This is great news, but it's also sad to realize that 2007 is the first year for a high school prom that isn't segregated by race in a town in the US.:

For the first time, the faces of students at the Turner County High School prom were both white and black.

Each year, in spite of integration, the school's white students had raised money for their own unofficial prom and black students did the same to throw their own separate party, an annual ritual that divided the southern Georgia peanut-farming county anew each spring.

That all changed Saturday as horse-drawn carriages and stretch limousines carried young couples around the downtown streets to a single prom.
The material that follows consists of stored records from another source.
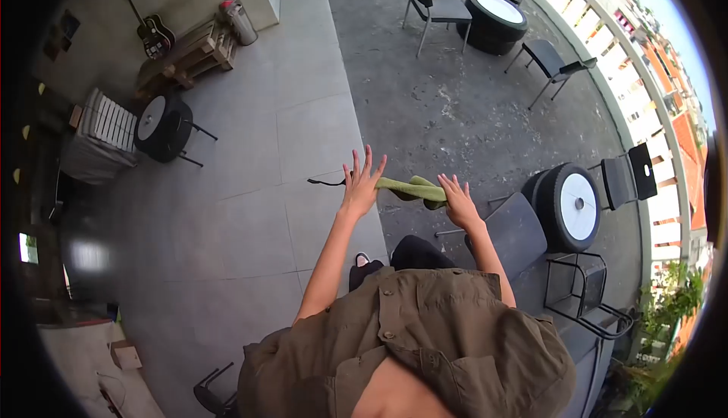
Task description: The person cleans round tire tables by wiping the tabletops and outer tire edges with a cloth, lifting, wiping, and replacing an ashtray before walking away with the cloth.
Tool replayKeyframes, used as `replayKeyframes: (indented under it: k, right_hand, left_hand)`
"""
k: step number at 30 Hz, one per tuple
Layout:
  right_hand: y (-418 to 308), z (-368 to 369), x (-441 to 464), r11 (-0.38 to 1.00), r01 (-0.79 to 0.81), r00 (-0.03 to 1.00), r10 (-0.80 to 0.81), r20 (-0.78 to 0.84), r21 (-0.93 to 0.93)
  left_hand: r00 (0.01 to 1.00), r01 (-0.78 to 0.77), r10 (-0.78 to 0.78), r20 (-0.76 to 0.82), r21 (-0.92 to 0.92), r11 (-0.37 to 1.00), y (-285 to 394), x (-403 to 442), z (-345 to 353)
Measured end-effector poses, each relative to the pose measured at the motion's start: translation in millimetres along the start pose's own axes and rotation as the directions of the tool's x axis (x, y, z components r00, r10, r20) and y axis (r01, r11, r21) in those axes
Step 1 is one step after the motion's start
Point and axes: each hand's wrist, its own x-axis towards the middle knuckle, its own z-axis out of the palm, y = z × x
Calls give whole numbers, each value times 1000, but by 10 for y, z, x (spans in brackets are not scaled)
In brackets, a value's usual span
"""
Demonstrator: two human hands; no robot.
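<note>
A twisted strip of green cloth (pixel 413 189) stretches in the air between both hands, with a loose fold near its right end. At its left end is my left hand (pixel 362 183), fingers spread upward, the cloth held low near the thumb side. A thin black cord (pixel 326 182) sticks out to the left, behind that hand. My right hand (pixel 460 202) holds the right end the same way, its fingers raised and apart. The exact grip of both thumbs is too small to make out.
Tyre tables (pixel 497 12) and black chairs (pixel 546 58) stand on the dark floor beside a white railing (pixel 607 20). Another tyre table (pixel 579 204) is at the right. A wooden bench (pixel 186 60), guitar (pixel 155 37) and tyre stool (pixel 173 130) are at upper left.
</note>
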Motion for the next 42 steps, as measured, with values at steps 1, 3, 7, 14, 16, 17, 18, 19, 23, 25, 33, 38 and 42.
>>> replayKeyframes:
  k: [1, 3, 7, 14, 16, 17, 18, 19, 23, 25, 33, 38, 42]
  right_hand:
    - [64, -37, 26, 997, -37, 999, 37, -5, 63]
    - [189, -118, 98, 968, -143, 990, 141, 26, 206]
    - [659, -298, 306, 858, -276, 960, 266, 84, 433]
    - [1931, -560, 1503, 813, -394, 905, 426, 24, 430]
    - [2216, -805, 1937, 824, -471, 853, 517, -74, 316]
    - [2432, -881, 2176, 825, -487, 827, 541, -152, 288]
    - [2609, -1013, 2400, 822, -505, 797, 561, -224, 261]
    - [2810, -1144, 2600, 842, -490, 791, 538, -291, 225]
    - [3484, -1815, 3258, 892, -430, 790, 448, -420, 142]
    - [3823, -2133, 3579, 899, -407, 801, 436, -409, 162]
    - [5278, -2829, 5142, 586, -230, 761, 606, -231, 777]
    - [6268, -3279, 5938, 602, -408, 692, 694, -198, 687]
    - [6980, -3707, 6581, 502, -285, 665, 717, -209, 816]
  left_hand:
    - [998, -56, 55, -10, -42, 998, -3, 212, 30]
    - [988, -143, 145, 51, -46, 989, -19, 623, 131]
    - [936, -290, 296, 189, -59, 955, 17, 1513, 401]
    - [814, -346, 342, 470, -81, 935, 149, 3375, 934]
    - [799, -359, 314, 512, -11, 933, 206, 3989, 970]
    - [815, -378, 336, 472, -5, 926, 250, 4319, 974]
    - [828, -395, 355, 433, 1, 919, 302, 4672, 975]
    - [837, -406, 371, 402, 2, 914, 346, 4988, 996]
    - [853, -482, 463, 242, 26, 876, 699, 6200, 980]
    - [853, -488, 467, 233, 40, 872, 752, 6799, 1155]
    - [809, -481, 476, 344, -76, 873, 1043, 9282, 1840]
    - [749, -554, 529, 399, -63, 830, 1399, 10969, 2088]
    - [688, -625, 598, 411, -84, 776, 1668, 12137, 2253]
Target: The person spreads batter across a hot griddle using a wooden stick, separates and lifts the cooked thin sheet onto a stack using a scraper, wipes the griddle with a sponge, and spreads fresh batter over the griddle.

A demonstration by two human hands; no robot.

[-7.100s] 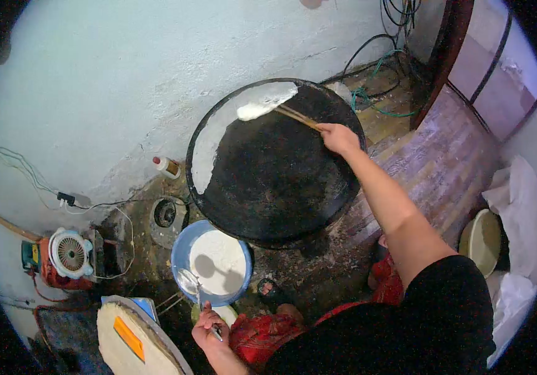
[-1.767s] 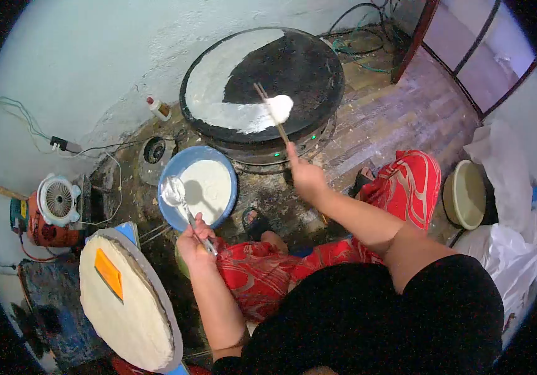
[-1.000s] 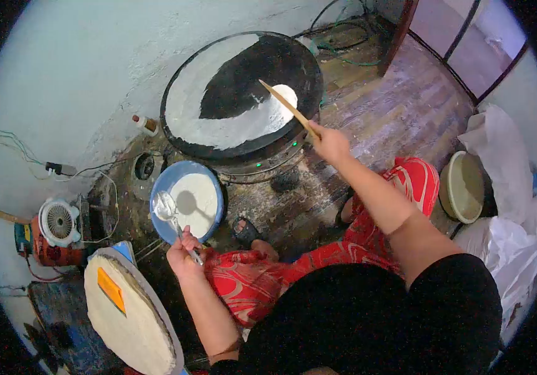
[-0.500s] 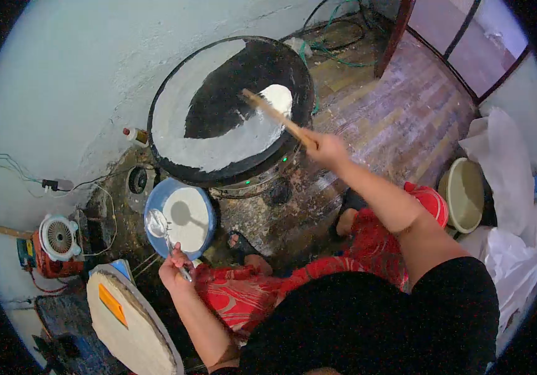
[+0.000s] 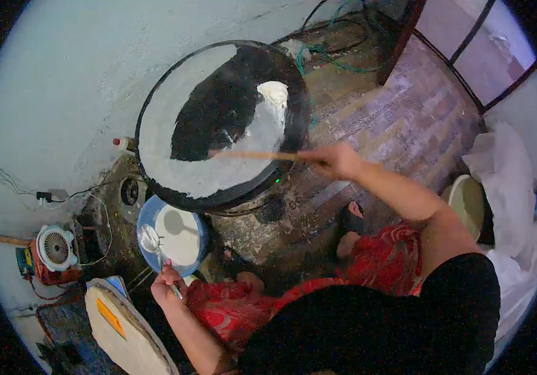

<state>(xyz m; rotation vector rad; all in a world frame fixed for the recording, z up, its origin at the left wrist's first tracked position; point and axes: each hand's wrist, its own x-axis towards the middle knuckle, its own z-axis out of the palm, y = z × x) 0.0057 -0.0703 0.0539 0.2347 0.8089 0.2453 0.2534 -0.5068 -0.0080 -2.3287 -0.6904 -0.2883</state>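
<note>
My right hand (image 5: pixel 337 161) is wrapped round the handle of a wooden batter spreader (image 5: pixel 256 155), which lies across the near part of a large round black griddle (image 5: pixel 212 94). White batter (image 5: pixel 181 178) coats a broad curved band along the griddle's left and near sides. A thicker lump of batter (image 5: pixel 273 92) sits at its upper right, while the middle is bare black. My left hand (image 5: pixel 169 290) grips a metal ladle (image 5: pixel 150 237) over a blue basin (image 5: pixel 145 215) of white batter. The ladle's bowl is coated white.
Lower left, an orange scraper (image 5: pixel 111 317) lies on a pale round stack (image 5: pixel 109 344). A small blower (image 5: pixel 56 244) and wires are by the left wall. A small bottle (image 5: pixel 124 144) stands beside the griddle. On the right are a pale tub (image 5: pixel 466 203) and white plastic sheeting (image 5: pixel 506 169).
My right hand has swung the spreader toward me along the griddle, drawing batter down its right side; the thick lump has shrunk. My left hand holds the ladle much as before. The view has shifted slightly.
</note>
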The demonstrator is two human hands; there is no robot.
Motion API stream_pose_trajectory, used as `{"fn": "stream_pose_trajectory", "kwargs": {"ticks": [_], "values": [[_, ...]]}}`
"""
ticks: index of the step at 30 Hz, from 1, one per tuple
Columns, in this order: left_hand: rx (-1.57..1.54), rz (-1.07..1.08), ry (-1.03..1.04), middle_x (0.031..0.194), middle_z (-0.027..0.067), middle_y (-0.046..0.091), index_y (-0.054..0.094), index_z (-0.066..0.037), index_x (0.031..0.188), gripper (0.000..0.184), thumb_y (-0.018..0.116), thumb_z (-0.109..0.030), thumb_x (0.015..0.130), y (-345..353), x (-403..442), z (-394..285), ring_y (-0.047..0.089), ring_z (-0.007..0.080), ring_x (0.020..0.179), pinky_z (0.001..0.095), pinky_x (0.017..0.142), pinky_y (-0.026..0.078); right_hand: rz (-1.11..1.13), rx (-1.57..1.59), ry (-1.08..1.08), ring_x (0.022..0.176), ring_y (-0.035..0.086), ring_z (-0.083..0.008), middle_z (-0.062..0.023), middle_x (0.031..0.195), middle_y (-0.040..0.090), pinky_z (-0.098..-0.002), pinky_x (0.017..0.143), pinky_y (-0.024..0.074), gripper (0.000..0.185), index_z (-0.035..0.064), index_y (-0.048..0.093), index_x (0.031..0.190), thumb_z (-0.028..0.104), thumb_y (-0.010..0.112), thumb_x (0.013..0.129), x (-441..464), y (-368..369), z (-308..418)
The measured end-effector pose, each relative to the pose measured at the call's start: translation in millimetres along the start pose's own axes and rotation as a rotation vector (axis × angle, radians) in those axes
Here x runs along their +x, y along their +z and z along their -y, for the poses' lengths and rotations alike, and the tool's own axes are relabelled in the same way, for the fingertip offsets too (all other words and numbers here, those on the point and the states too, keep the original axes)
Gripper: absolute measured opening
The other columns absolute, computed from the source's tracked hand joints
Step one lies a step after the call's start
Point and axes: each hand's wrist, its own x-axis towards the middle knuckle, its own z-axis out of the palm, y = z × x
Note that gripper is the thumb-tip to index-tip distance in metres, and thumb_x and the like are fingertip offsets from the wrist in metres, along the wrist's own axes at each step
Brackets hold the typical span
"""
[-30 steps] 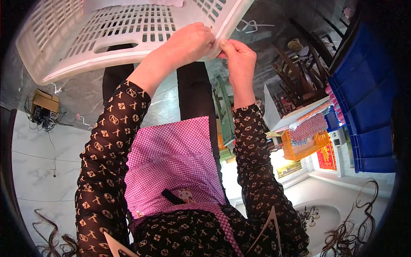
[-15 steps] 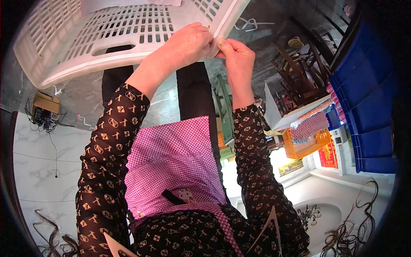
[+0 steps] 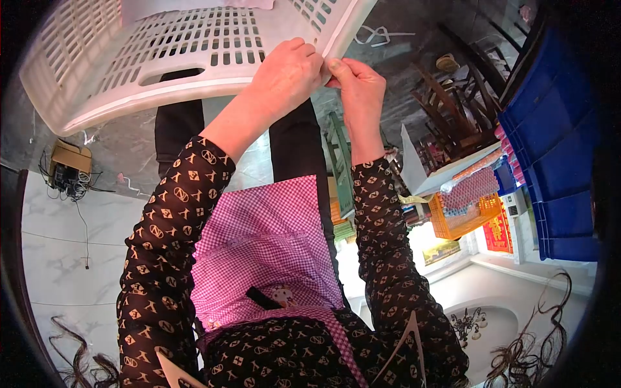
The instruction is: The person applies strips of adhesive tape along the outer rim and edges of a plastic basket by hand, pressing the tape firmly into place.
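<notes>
Both my hands are close together at the near right corner of a white slatted plastic basket (image 3: 174, 81). My left hand (image 3: 288, 74) is closed, its back toward me and its fingertips curled out of sight in front of the basket's rim. Just right of it, my right hand (image 3: 362, 84) is pinched, with the thumb and bent index finger pressed together beside the corner. Whatever lies between the fingers of either hand is hidden or too small to make out. A pale pink sheet (image 3: 194, 5) shows inside the basket at the top edge.
A pink checked apron (image 3: 265, 252) covers my lap. White strips (image 3: 385, 35) lie on the grey floor beyond the basket. To the left is a small cardboard box (image 3: 70, 155) with tangled cables. On the right are a blue crate (image 3: 550, 168), an orange basket (image 3: 462, 216) and wooden furniture (image 3: 456, 107).
My left hand has shifted slightly down and right, and its forearm has swung a little right. My right hand and the basket have stayed nearly where they were.
</notes>
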Motion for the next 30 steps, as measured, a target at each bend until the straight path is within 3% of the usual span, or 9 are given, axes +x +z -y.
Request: {"fn": "stream_pose_trajectory", "kwargs": {"ticks": [6, 14, 21, 24, 30], "values": [[-0.051, 0.038, -0.059, 0.07, 0.0075, 0.058, 0.058, -0.004, 0.065, 0.01, 0.061, -0.011, 0.071, -3, 1, 3, 0.055, 0.0251, 0.076, 0.0344, 0.072, 0.046, -0.006, -0.011, -0.024, 0.066, 0.059, -0.0104, -0.0075, 0.079, 0.066, -0.0231, 0.06, 0.0488, 0.017, -0.0075, 0.067, 0.091, 0.007, 0.066, 0.083, 1, -2, -4], [-0.222, 0.307, -0.297, 0.074, 0.0104, 0.059, 0.058, -0.004, 0.07, 0.011, 0.056, -0.014, 0.075, -9, 6, 15, 0.056, 0.0314, 0.079, 0.0415, 0.07, 0.047, 0.027, 0.037, -0.058, 0.066, 0.06, -0.0112, -0.0082, 0.079, 0.067, -0.023, 0.06, 0.0491, 0.016, -0.0065, 0.067, 0.092, 0.006, 0.066, 0.083, 2, -4, -7], [-0.164, 0.169, -0.147, 0.072, 0.011, 0.059, 0.061, -0.004, 0.071, 0.012, 0.057, -0.013, 0.078, -11, 2, 14, 0.057, 0.0314, 0.078, 0.0416, 0.071, 0.047, -0.004, -0.008, -0.015, 0.065, 0.06, -0.0116, -0.0085, 0.078, 0.067, -0.0231, 0.059, 0.0487, 0.017, -0.0074, 0.067, 0.092, 0.006, 0.067, 0.082, 2, -1, -4], [-0.163, 0.153, -0.105, 0.077, 0.0101, 0.06, 0.063, -0.002, 0.079, 0.007, 0.06, -0.008, 0.077, -13, 1, 7, 0.057, 0.0298, 0.081, 0.0399, 0.072, 0.048, -0.02, 0.019, -0.005, 0.064, 0.06, -0.0117, -0.0086, 0.078, 0.067, -0.0232, 0.06, 0.0487, 0.018, -0.0075, 0.067, 0.092, 0.007, 0.068, 0.081, 1, -1, -3], [0.035, 0.08, 0.009, 0.067, 0.009, 0.054, 0.056, -0.004, 0.069, 0.011, 0.062, -0.01, 0.076, -3, -5, -1, 0.055, 0.0274, 0.072, 0.0373, 0.067, 0.047, -0.01, 0.037, 0.012, 0.063, 0.059, -0.0121, -0.008, 0.077, 0.066, -0.0234, 0.06, 0.0486, 0.019, -0.0074, 0.067, 0.091, 0.008, 0.069, 0.081, 0, -1, -2]]}}
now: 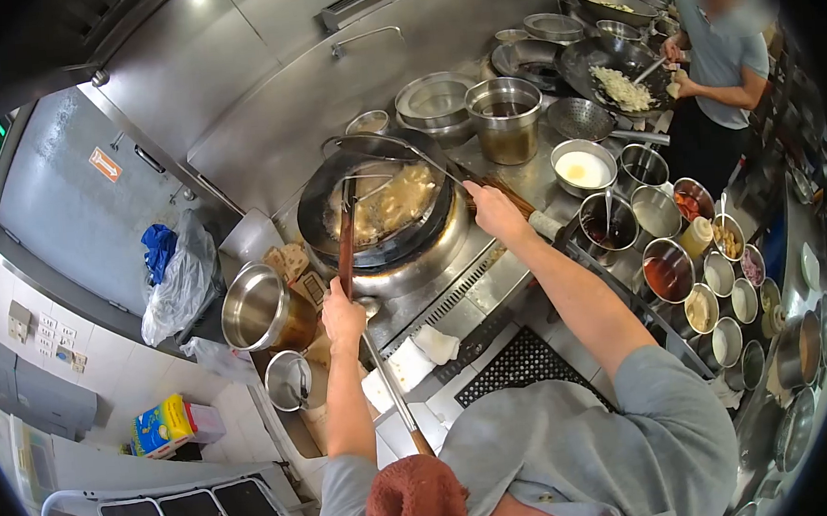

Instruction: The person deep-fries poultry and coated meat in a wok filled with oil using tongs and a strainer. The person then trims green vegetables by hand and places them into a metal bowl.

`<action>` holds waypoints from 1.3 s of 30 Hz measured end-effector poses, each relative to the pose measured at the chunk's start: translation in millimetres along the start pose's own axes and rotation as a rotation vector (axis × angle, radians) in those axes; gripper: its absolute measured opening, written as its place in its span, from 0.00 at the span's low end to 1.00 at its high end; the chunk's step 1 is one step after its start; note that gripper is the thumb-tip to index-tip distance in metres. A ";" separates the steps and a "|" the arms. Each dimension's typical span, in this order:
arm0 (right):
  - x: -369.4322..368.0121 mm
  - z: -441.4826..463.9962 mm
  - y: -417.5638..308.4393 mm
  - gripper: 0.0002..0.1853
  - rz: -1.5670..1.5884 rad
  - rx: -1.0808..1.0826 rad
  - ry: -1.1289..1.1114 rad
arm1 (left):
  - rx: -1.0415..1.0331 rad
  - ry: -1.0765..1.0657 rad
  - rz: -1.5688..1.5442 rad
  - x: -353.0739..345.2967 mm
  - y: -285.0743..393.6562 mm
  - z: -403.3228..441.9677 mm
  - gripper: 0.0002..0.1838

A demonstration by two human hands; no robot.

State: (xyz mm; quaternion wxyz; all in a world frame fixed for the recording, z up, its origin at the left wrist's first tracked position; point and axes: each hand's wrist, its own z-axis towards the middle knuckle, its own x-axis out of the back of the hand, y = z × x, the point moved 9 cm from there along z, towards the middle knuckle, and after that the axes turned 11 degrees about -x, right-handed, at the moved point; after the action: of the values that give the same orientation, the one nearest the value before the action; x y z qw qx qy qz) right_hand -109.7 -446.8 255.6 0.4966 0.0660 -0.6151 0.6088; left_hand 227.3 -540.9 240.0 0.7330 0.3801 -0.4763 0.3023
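My left hand (343,318) is closed around a long brown wooden handle (346,239) that reaches over the wok; thin metal bars join its far end. My right hand (497,212) grips a thin metal rod (438,162), which runs up to a curved metal piece across the wok's back; its exact kind is unclear. Below, the dark wok (320,221) on its round burner holds bubbling brownish oil with pale pieces of food (398,201). A long ladle (389,379) with a wooden handle end slants past my left forearm, its bowl near the stove's front.
A tall steel pot (506,122) of dark liquid stands behind right. Several bowls of sauces and ingredients, including white liquid (583,166), line the right counter. At left are a large steel pot (247,313) and a plastic bag (183,279). Far right, a co-worker (721,64) handles another wok (601,58).
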 end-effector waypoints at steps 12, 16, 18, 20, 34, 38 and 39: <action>-26.0 -9.6 -6.0 0.27 -0.095 0.040 0.090 | 0.028 0.120 -0.048 -15.6 3.4 27.3 0.20; -30.6 -23.7 -7.1 0.32 -0.201 0.009 0.013 | 0.003 0.053 -0.065 -16.8 13.2 15.7 0.20; -34.3 -30.0 -2.4 0.32 -0.248 0.005 -0.003 | -0.010 0.025 0.031 -16.6 13.3 9.3 0.19; -35.7 -37.8 -2.2 0.29 -0.281 0.061 0.033 | -0.047 0.028 0.087 -15.0 7.7 5.9 0.21; -64.2 -73.6 -2.0 0.37 -0.154 -0.089 -0.205 | -0.091 0.148 0.323 9.8 -29.4 28.5 0.15; -59.7 -84.6 -9.7 0.35 -0.146 -0.091 -0.213 | -0.020 0.106 0.175 -5.8 -17.0 -3.6 0.15; -59.5 -84.8 -10.5 0.35 -0.170 -0.077 -0.203 | 0.006 0.077 0.134 -5.9 -11.7 -10.5 0.15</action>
State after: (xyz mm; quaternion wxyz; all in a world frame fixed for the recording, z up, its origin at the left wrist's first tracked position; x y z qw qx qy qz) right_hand -27.9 -411.5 201.7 0.4839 0.1600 -0.6772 0.5308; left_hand 239.5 -538.8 228.7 0.7277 0.3379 -0.4712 0.3664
"I couldn't be more proud of these young people," said Ray Jordan, the county's school superintendent. "The changes needed to come from the student body."

At the start of the school year, Turner County's four senior class officers had told principal Chad Stone they wanted an official prom and they wanted everyone invited.

Stone spent $5,000 of his discretionary fund to put together the county's first school-sponsored prom. Another $5,000 came from supporters after news stories about the plan spread across the nation.


"Tonight, it's a fresh start," said James Hall, the black senior class president who led the charge for the integrated prom.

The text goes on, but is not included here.